> **Exercise directions**: A single number is the answer here: how many lines of the entries contain "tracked"?

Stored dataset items

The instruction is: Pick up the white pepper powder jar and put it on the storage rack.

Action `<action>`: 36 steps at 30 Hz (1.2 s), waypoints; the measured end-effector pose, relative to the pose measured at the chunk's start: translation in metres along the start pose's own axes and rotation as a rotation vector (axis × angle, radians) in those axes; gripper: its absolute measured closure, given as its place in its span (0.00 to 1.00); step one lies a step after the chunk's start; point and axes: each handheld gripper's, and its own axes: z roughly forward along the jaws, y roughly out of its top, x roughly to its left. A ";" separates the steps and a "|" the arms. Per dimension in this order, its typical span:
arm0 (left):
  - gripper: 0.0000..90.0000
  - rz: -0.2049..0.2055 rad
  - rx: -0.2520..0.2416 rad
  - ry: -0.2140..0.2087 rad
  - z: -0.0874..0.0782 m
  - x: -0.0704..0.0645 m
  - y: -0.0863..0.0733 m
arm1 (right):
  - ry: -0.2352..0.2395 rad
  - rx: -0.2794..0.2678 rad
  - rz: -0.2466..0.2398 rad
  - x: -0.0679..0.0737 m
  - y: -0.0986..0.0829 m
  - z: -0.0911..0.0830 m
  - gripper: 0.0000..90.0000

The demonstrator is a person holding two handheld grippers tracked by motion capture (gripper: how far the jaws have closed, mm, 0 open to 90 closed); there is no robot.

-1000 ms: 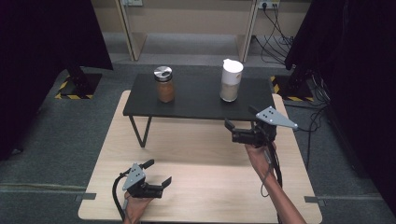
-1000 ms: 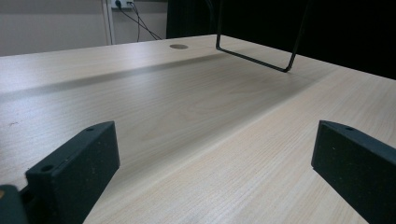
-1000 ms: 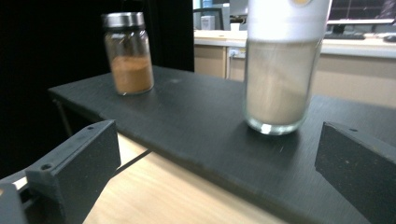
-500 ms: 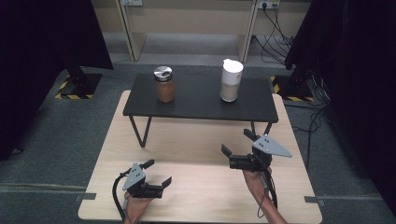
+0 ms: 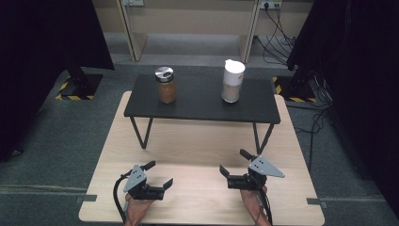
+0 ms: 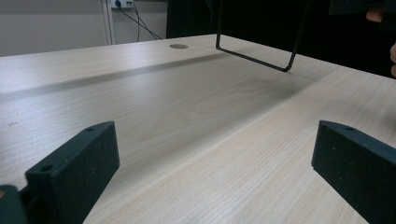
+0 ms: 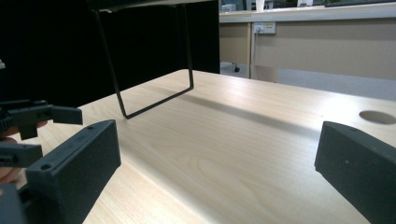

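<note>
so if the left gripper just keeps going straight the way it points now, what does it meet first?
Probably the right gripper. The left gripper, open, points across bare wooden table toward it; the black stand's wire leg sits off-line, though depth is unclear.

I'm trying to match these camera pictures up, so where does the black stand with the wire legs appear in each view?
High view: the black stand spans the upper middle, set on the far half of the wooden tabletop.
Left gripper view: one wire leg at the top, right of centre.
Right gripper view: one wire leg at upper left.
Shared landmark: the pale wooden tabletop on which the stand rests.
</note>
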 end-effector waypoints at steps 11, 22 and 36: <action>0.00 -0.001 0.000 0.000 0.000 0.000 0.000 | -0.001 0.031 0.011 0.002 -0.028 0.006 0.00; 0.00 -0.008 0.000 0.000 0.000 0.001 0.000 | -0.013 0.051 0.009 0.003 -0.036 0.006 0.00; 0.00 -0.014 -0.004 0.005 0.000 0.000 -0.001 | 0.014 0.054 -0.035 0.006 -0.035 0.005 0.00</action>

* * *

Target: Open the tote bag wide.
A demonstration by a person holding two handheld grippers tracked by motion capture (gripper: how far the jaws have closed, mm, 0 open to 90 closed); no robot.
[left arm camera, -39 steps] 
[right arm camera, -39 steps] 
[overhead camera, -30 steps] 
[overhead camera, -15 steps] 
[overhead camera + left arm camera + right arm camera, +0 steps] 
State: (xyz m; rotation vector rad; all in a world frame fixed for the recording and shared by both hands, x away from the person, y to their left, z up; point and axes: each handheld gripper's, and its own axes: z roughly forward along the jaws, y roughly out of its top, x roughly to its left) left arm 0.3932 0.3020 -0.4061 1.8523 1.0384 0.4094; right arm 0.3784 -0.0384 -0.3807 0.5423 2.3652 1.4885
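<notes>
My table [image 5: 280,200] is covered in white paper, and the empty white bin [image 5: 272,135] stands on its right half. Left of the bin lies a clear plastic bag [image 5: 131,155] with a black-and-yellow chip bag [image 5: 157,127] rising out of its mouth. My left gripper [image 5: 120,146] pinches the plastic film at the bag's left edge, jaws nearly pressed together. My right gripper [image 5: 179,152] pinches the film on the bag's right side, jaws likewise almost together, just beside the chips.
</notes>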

> **Problem solution**: 2